New Zealand’s Bay of Islands

A google search for New Zealand’s Bay of Islands brings up picturesque white sand beaches, stunning azure water, and black rock outcroppings covered in vibrant green trees.  It’s enough to make anyone want to visit immediately.  But it’s a well-kept secret: while local Kiwis and most visitors make it to the Bay of Islands, it’s relatively unknown on a global scale.

How to Get There

The Bay of Islands lies in the Northland region of New Zealand, a 35 minute flight or three-hour drive from Auckland.  The main towns are Whangaroa, Kerikeri, Paihia, Russell, and Opua. Intercity buses run regular routes to these, as well as many of the smaller outposts. Air New Zealand also has regularly scheduled flights into Kerikeri.  Another option is to fly into Whangerei and travel further north by car, bus, or boat.

What is the bay of islands?

The Bay of Islands encompasses 144 islands as well as the coastline of the Northland from Cape Brett to the Purerua peninsula.  Its winterless climate attracts thousands each year.  The Northland is known as the birthplace of New Zealand and has a wide range of Maori cultural attractions in addition to the recreational activities.  The Treaty of Waitangi, which established a British Governor in New Zealand, gave Maori the rights of British subjects, and recognised their ownership of the land (depending on which translation is read,) was signed here in the Northland.

New Zealand Bay photo
Photo by Boat bloke

 

what to do in the bay of islands

There are plenty of activities to enjoy in the Bay of Islands.  Visitors can swim with dolphins in Paihia, charter a yacht in Opua, shop in Russell, and go wine tasting in Kerikeri.  The Northland is also considered the best place to scuba dive in New Zealand.  A stunning reef and purposely-sunk shipwrecks are just some of the underwater attractions.  The tranquil waters are also sublimely clear.

Another top attraction in the area is the Haruru Falls.  They are close to Paihia, and are accessible by car, foot, or kayak.  An excellent walking trail connects the Waitangi Treaty grounds to the Falls, some of it along a boardwalk over mangroves.

Adventurous sorts can experience some of the best outdoor activities that the Islands have to offer, all from the wharf in Paihia.  Tandem parasailing and sea kayaking are just a few of the adventures available here.  Check in any town for operators and guides.
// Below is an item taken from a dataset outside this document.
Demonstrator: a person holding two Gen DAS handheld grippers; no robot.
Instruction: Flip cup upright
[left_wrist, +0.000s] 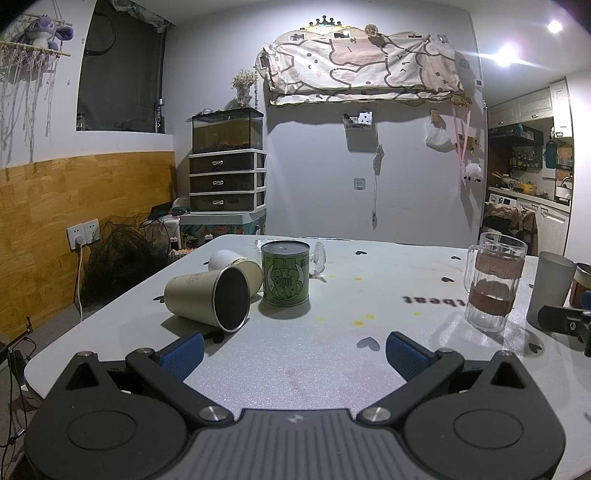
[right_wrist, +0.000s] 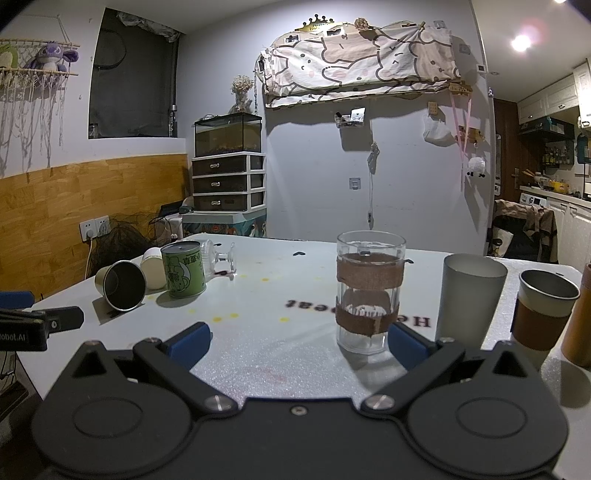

If diving among shipwrecks doesn’t get the adrenaline pumping, there’s also always diving out of a plane.  Skydives rank as one of the top attractions across New Zealand and travelers often have to choose skydiving over the mountains on the South Island, the golden beaches of Abel Tasman, Lake Taupo, or the Bay of Islands.  Travelers interested in a more leisurely activity can charter a yacht or hop onboard a cruise to Cape Brett to see the famed “hole in the rock.”

Since there is something for everyone in the Northland, visitors to New Zealand should plan to spend some time exploring the paradise that is the Bay of Islands.